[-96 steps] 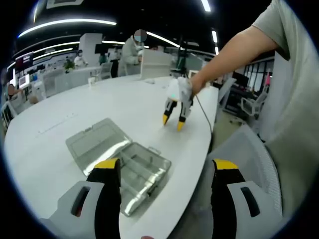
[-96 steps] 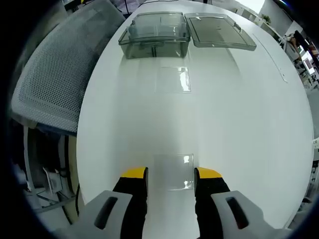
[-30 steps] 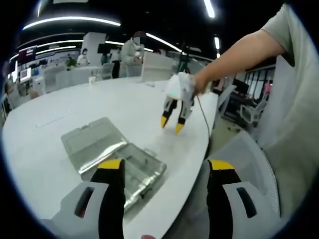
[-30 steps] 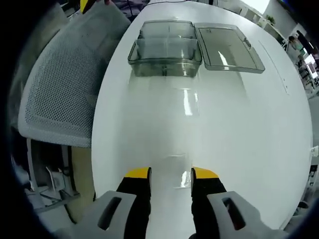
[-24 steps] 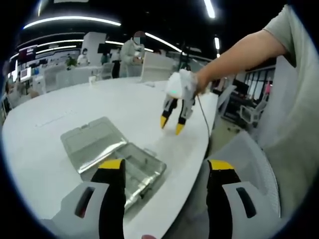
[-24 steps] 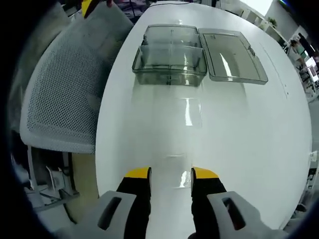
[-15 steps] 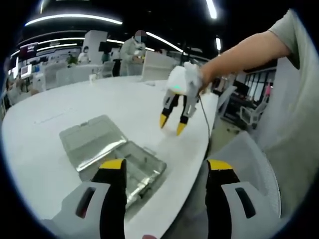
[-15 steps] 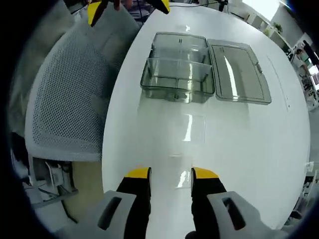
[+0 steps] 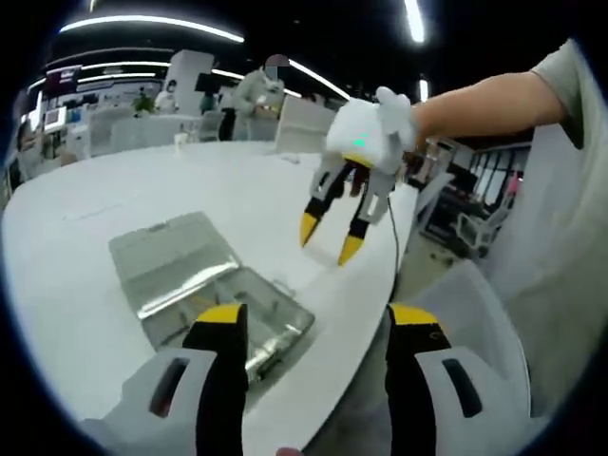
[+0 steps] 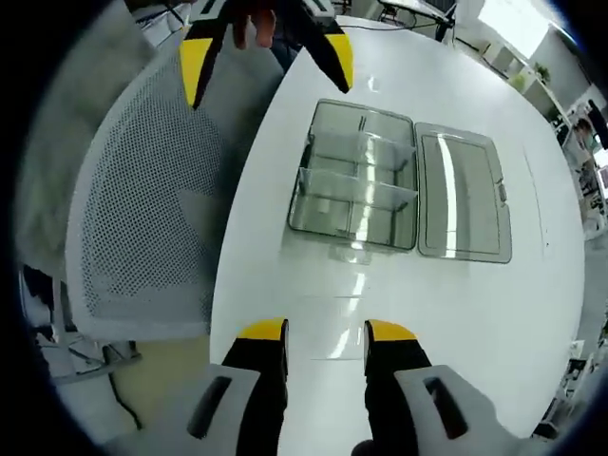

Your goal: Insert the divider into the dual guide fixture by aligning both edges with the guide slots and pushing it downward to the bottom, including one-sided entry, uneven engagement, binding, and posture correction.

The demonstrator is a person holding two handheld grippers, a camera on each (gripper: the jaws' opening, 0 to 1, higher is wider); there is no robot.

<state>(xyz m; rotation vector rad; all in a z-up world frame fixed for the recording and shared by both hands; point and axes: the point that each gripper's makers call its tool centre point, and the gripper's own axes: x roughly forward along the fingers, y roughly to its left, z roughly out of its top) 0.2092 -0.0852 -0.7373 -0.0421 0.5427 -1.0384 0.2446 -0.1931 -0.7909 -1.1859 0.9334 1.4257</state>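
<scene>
In the right gripper view, the right gripper (image 10: 325,334) held a clear divider (image 10: 328,321) between nearly closed jaws at lower centre. The open fixture box (image 10: 356,180) sat on the white table (image 10: 494,313) above them. The left gripper (image 10: 266,47), upper left, gaped empty beside a mesh chair (image 10: 142,209).

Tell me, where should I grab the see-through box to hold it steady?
Grip the box by the long upright wall opposite its lid, coming straight down from above, one jaw inside and one outside. The top is open and the walls are thin, while the lid lies flat along the other long side and would probably get in the way.
</scene>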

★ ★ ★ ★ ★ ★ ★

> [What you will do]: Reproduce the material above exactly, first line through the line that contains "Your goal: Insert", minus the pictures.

> [Task solution]:
[-96 steps] 
[-96 steps] 
[-30 steps] 
[-30 steps] 
[-24 steps] 
[-24 steps] 
[-15 steps] 
[-15 steps] 
[+0 steps] 
[+0 steps] 

Your goal: Insert the divider into the dual guide fixture by aligning both edges with the guide slots and pushing it downward to the bottom, including one-sided entry, uneven engagement, binding, and posture correction.

This concludes the output for the exercise.